## Task description
Scan the entries below, and for each line that includes the word "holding", make a copy.

==============================

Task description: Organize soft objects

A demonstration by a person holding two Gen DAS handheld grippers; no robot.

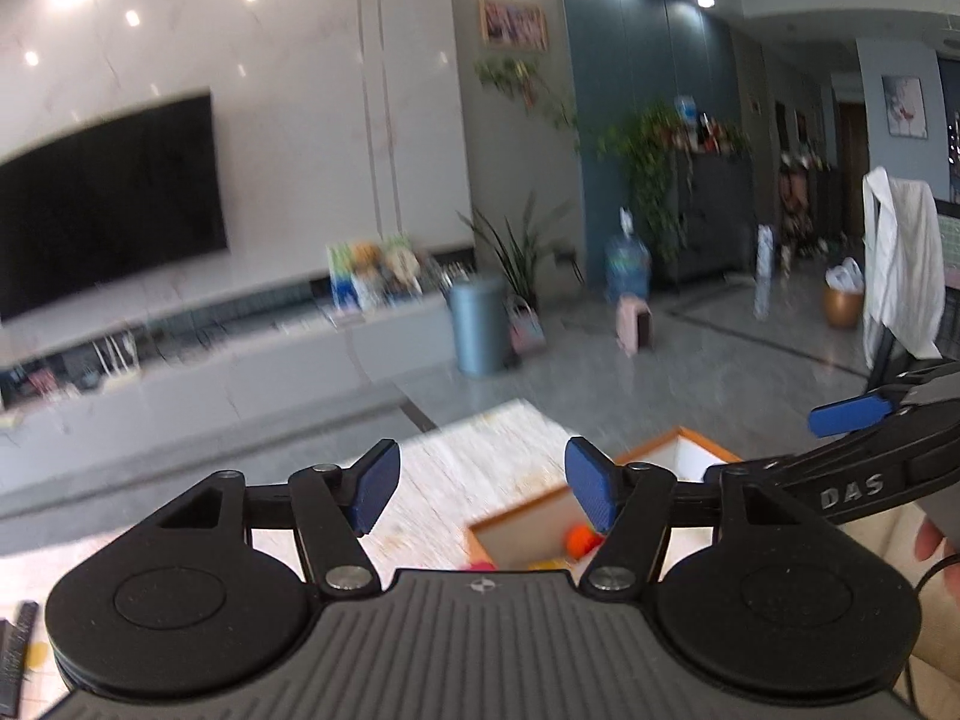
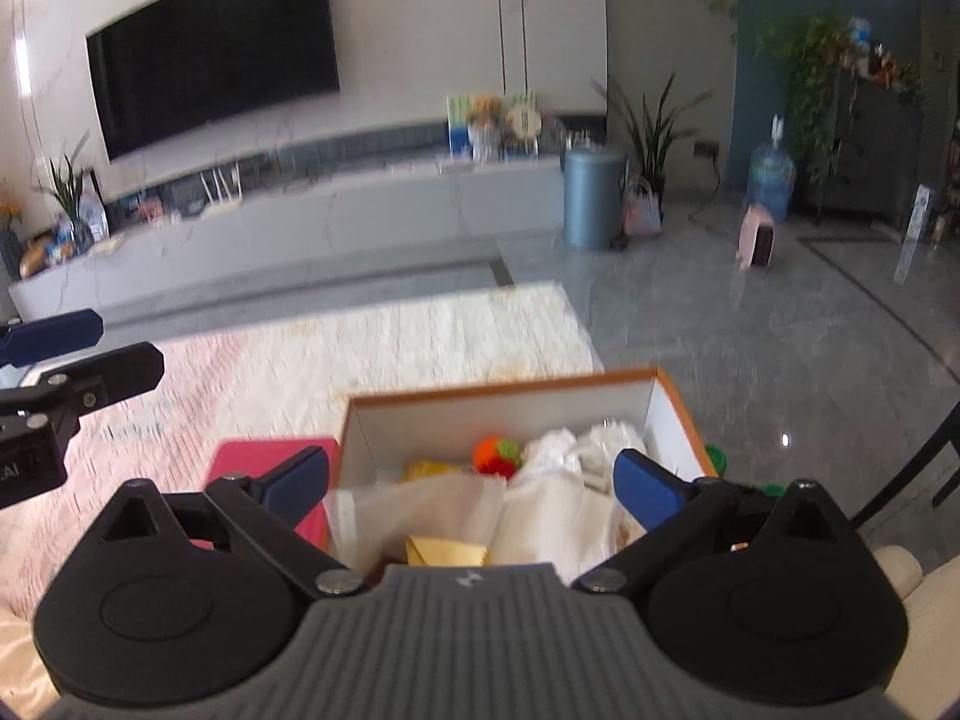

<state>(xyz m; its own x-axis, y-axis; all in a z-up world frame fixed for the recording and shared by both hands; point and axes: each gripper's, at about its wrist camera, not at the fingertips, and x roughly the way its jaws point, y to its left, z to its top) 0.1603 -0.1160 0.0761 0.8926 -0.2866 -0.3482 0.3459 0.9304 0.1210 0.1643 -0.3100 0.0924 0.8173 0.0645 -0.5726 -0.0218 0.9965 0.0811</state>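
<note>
We see the box (image 2: 672, 414) of soft things on the pale rug (image 2: 420, 336) just below and ahead of our right gripper (image 2: 474, 489), whose jaws stand wide and empty. Our left gripper (image 1: 477, 489) is also spread with nothing between its pads, the box lying ahead to its right. Only the right wrist view shows the white cloths (image 2: 558, 504) and orange toy (image 2: 489, 450) inside; the left shows just a corner.

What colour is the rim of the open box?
Orange, with white inner walls: the box shows best in the right wrist view.
</note>
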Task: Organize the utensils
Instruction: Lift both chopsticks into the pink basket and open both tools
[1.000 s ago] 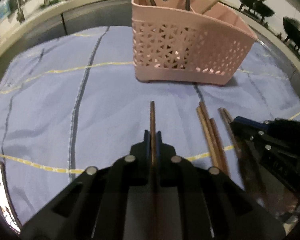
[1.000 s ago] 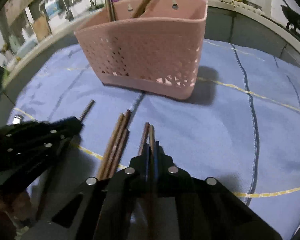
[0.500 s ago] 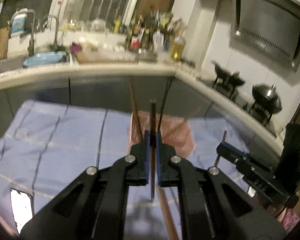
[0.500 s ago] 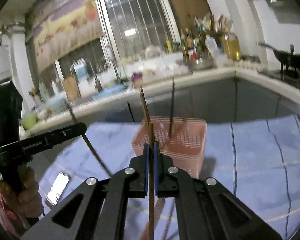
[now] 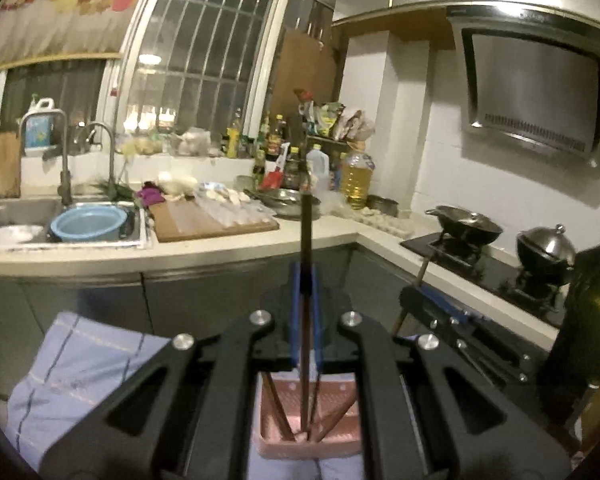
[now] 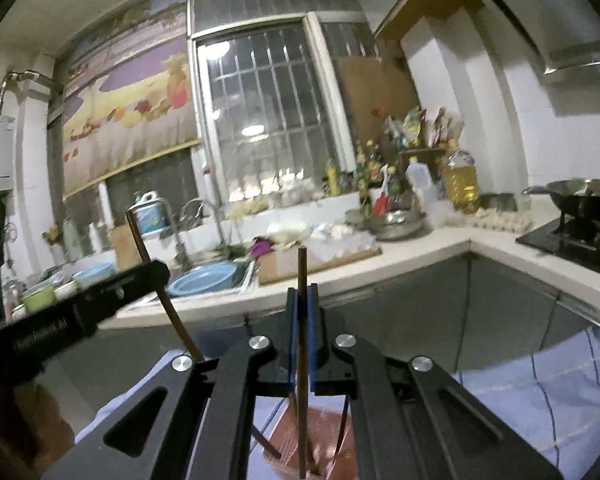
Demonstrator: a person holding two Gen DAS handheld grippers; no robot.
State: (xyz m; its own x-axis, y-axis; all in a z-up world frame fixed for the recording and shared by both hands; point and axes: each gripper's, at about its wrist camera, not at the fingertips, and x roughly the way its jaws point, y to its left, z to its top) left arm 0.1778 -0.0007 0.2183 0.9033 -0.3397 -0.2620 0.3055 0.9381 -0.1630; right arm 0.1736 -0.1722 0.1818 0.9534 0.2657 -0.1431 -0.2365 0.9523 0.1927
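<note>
L gripper (image 5: 305, 280) w/ chopstick (image 5: 306, 240) above basket (image 5: 300, 446)

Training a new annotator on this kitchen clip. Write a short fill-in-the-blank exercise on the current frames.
1. Each gripper, left gripper and right gripper, is shut on a single ____.
2. The basket below the left gripper is ____ in colour.
3. The basin in the sink is ____.
4. The basket stands on a checked ____.

Missing words: chopstick; pink; blue; cloth
</note>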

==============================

## Output of the exercise
A demonstration by a person holding two Gen DAS handheld grippers; no robot.
Demonstrator: a person holding two Gen DAS handheld grippers; no robot.

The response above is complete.